Alamkaras mentioned by Vamana

by Pratim Bhattacharya | 2016 | 65,462 words

This page relates ‘Alamkara-shastra according to Vamana (8th century)’ of the study on Alamkaras (‘figure of speech’) mentioned by Vamana in his Kavyalankara-sutra Vritti, a treatise dealing with the ancient Indian science of Rhetoric and Poetic elements. Vamana flourished in the 8th century and defined thirty-one varieties of Alamkara (lit. “anything which beautifies a Kavya or poetic composition”)

7: Alaṃkāra-śāstra according to Vāmana (8th century)

Vāmana (c. 8th cen.–9th cen. A.D.) is the first rhetorician to point out the supreme importance of rīti in kāvya. This rīti, he adds, has to be ‘guṇātmaka’ or consisting of the poetic merits that determine the quality of a kāvya. He has also put forth a detailed discussion on the classification of guṇas and their basic difference with alaṃkāras.

Vāmana’s concept of alaṃkāras deserves very special attention. He follows his predecessor Bhāmaha when he announces the unassailable importance of alaṃkāra in a kāvya.

He opines that poetry is acceptable on the account of alaṃkāra

kāvyaṃ grāhyamalaṃkārāt
  —Kāvyālaṃkārasūtravṛtti (of Vāmana) 1.1.1.

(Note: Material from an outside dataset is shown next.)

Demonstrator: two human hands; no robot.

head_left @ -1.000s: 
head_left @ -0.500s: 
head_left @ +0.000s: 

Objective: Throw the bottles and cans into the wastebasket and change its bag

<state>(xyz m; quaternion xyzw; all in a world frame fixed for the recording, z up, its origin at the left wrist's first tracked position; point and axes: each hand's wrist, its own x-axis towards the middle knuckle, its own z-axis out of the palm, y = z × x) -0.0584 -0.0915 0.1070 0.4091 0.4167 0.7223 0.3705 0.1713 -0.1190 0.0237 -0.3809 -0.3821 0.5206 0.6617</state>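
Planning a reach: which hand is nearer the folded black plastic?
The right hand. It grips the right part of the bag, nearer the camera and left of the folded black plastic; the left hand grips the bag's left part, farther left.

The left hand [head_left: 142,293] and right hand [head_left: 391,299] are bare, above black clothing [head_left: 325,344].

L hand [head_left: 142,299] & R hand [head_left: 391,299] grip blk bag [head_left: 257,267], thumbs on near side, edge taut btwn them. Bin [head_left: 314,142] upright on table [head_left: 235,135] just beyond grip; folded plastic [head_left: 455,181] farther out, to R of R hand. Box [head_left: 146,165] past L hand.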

Vāmana defines alaṃkāra in two-folds—

a) Anything which beautifies a kāvya is to be recognised as an alaṃkāra. Therefore, alaṃkāra is beauty in general—

saundaryamalaṃkāraḥ/
  —Kāvyālaṃkārasūtravṛtti (of Vāmana) 1.1.2

This is the ‘sāmānya lakṣaṇa’ of alaṃkāra. By this definition Vāmana has explained the term alaṃkāra as primarily synonymous with ‘embellishment’ or with ‘the act of embellishing’, thus including in itself all the general elements of beautification in a kāvya such as guṇa, rīti, alaṃkāra, rasa, doṣahīnatva etc.

Vāmana also asserts that this beauty is to be attained by avoiding doṣas and employing guṇas and alaṃkāras

sa ca doṣaguṇālaṃkārahānādānābhyām/
  —Kāvyālaṃkārasūtravṛtti (of Vāmana) 1.1.3.

b) In the secondary instrumental sense the term alaṃkāra is identified to that which embellishes or ‘the means of embellishment’. By this definition of alaṃkāra, the conventional figures of speech like upamā, rūpaka etc have been also termed as alaṃkāra. This is the ‘viśeṣa lakṣaṇaof alaṃkāra and it includes all the ‘pāribhāṣikaor traditional figures of speech mentioned by the Sanskrit rhetoricians.

As far as the importance of alaṃkāra in a kāvya is concerned Vāmana describes alaṃkāras such as upamā etc as ‘anitya dharma’ of kāvya while guṇa as ‘nitya dharma’. Thus he asserts that ‘guṇatmaka rīti’ is the soul (ātman) of a kāvya while alaṃkāras only embellish the body of poetry, i.e, śabda and artha.